- **DATA TO USE**
_ _ _

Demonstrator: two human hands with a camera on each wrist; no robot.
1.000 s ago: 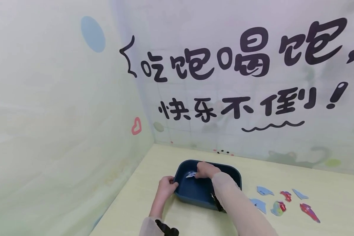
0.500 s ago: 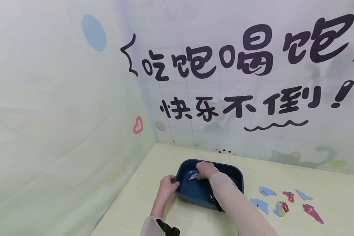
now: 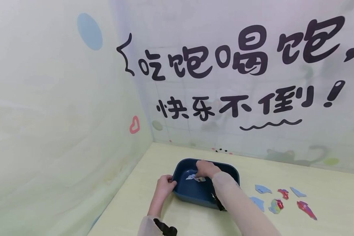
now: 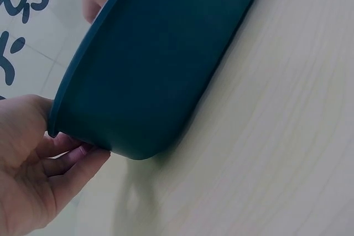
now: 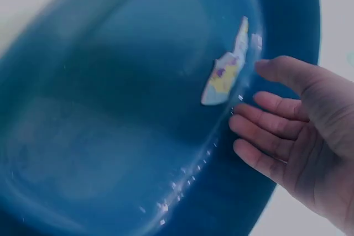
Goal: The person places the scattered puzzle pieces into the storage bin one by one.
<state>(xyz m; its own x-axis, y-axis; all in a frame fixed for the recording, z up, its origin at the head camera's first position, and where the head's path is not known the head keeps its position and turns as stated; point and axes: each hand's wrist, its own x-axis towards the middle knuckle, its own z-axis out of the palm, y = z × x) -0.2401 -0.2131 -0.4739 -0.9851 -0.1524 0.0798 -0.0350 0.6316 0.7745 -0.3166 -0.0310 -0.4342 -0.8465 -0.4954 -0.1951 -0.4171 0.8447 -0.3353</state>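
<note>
Inside the blue tub (image 3: 191,199), printed pieces (image 5: 222,80) lie just left of the right hand (image 5: 310,139), loosely open and holding nothing; whether a fingertip touches them is hard to tell. The left hand (image 4: 30,169) grips the tub's left end.

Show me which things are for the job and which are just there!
For the job:
left hand, holding the tub
right hand, inside it
blue tub
pieces inside
table pieces, probably

Just there:
wall writing
blue oval
</note>
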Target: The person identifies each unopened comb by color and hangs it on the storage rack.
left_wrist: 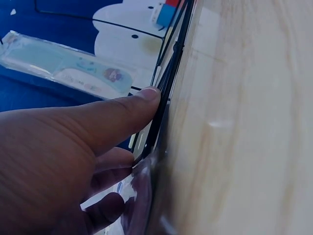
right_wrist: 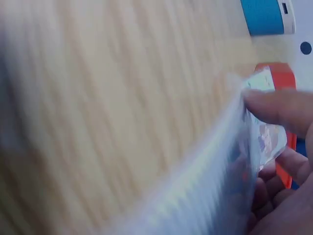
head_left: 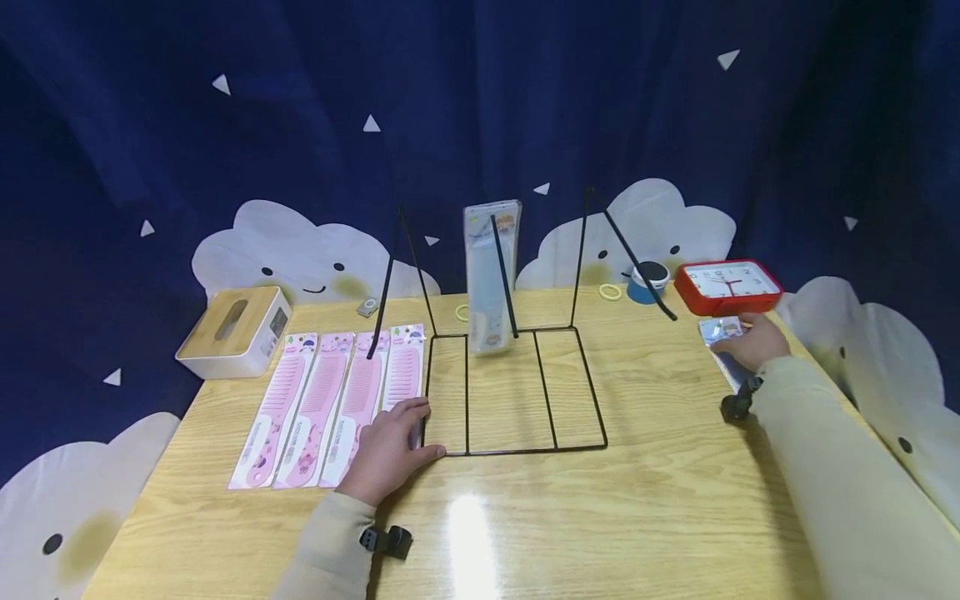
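Observation:
At the front left corner of a black wire display rack, my left hand holds the frame, with the thumb on one bar and the fingers around the corner. A packaged blue comb hangs upright from the rack's middle prong. Several packaged pink combs lie side by side to the left, the nearest partly behind my left hand. Over at the right, my right hand pinches the top of another packaged comb, blurred in the right wrist view and mostly hidden in the head view.
A red clock lies just beyond my right hand, with a blue-and-white round container to its left. Yellow rings lie at the back edge. A tissue box and a small grey object are at back left. The rack's prongs jut upward.

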Motion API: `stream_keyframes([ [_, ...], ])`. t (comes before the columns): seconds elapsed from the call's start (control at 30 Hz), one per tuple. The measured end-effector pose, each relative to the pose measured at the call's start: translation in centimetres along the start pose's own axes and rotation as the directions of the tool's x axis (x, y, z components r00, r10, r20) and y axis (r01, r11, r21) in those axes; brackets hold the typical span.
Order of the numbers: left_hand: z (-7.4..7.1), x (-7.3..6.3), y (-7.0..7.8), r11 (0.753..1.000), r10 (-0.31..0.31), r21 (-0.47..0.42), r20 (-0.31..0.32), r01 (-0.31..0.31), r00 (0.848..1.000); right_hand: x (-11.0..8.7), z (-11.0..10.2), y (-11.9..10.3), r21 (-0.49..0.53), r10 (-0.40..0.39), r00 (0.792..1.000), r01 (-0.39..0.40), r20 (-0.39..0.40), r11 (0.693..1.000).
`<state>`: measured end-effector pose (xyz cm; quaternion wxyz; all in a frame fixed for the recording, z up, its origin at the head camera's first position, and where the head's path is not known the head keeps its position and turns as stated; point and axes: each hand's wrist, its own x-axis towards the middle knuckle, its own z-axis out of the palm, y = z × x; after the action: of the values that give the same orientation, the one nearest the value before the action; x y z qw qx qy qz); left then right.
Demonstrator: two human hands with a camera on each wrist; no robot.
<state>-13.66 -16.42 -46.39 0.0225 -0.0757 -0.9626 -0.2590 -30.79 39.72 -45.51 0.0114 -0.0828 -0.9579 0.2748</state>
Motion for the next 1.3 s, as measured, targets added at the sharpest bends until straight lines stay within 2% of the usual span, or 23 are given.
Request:
stream_keyframes([
  [0.17, -0.1, -0.1, 0.1, 1.0, 0.009, 0.003, -0.011, -0.008, 1.0, -0.7, 0.4, -1.5, 0.069, 0.028, 0.997, -0.024, -0.066, 0.997],
  [0.3, -0.2, -0.1, 0.1, 1.0, 0.018, 0.006, -0.016, -0.018, 1.0, -1.9, 0.8, -4.9, 0.187, 0.018, 0.994, 0.003, -0.111, 0.982],
  [0.37, -0.2, -0.1, 0.2, 1.0, 0.015, 0.005, -0.018, -0.015, 1.0, -2.9, 0.7, -7.3, 0.24, -0.009, 0.994, 0.036, -0.113, 0.97],
  [0.5, -0.1, -0.1, 0.2, 1.0, 0.019, 0.013, -0.023, -0.019, 1.0, -5.6, 0.8, -12.4, 0.311, -0.145, 0.978, 0.186, -0.15, 0.932],
  [0.63, -0.1, -0.1, 0.1, 1.0, 0.02, 0.015, -0.022, -0.02, 1.0, -9.5, 1.0, -17.7, 0.423, -0.303, 0.938, 0.347, -0.169, 0.837],
  [0.73, -0.1, -0.1, 0.2, 1.0, 0.018, 0.016, -0.017, -0.018, 1.0, -12.9, 0.9, -21.3, 0.494, -0.422, 0.89, 0.448, -0.172, 0.745],
  [0.83, -0.2, 0.0, 0.2, 1.0, 0.013, 0.011, -0.012, -0.013, 1.0, -16.4, 0.6, -24.2, 0.53, -0.531, 0.827, 0.539, -0.186, 0.655],
  [0.93, -0.2, 0.0, 0.1, 1.0, 0.012, 0.008, -0.01, -0.012, 1.0, -19.6, 0.1, -26.7, 0.616, -0.618, 0.756, 0.597, -0.216, 0.515],
  [1.03, -0.3, 0.0, 0.1, 1.0, 0.009, 0.007, -0.009, -0.009, 1.0, -21.6, -0.4, -28.3, 0.68, -0.68, 0.684, 0.632, -0.264, 0.371],
  [1.1, -0.3, 0.0, 0.1, 1.0, 0.006, 0.005, -0.006, -0.006, 1.0, -22.4, -0.7, -29.1, 0.702, -0.697, 0.652, 0.645, -0.298, 0.303],
  [1.13, -0.3, 0.0, 0.1, 1.0, 0.003, 0.004, -0.004, -0.003, 1.0, -22.6, -0.9, -29.4, 0.707, -0.698, 0.646, 0.647, -0.309, 0.286],
  [1.2, -0.3, 0.0, 0.1, 1.0, 0.0, 0.003, -0.001, 0.0, 1.0, -22.7, -1.1, -29.7, 0.711, -0.689, 0.651, 0.645, -0.318, 0.281],
  [1.23, -0.3, 0.0, 0.1, 1.0, 0.0, 0.003, 0.001, 0.0, 1.0, -22.7, -1.1, -29.8, 0.712, -0.683, 0.657, 0.641, -0.318, 0.286],
  [1.3, -0.3, 0.0, 0.1, 1.0, -0.001, 0.003, 0.003, 0.001, 1.0, -22.5, -1.0, -29.8, 0.709, -0.667, 0.679, 0.63, -0.307, 0.316],
])
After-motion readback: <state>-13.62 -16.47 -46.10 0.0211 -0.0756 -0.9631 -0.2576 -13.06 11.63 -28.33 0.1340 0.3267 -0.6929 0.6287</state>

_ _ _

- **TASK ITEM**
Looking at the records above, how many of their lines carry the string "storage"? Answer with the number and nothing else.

- **RESULT BELOW**
2